» **Work instructions**
The whole listing needs to be restated word for word.

» **Source material**

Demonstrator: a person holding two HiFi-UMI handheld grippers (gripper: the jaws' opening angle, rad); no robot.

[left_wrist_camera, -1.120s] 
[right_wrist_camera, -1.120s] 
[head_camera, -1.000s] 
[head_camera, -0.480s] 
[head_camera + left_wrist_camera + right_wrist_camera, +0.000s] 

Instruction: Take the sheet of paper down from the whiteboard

» **Your solution**
Demonstrator: a person holding two HiFi-UMI handheld grippers (gripper: the jaws' opening angle, rad); no robot.

[left_wrist_camera, -1.120s] 
[right_wrist_camera, -1.120s] 
[head_camera, -1.000s] 
[head_camera, -0.480s] 
[head_camera + left_wrist_camera + right_wrist_camera, +0.000s] 

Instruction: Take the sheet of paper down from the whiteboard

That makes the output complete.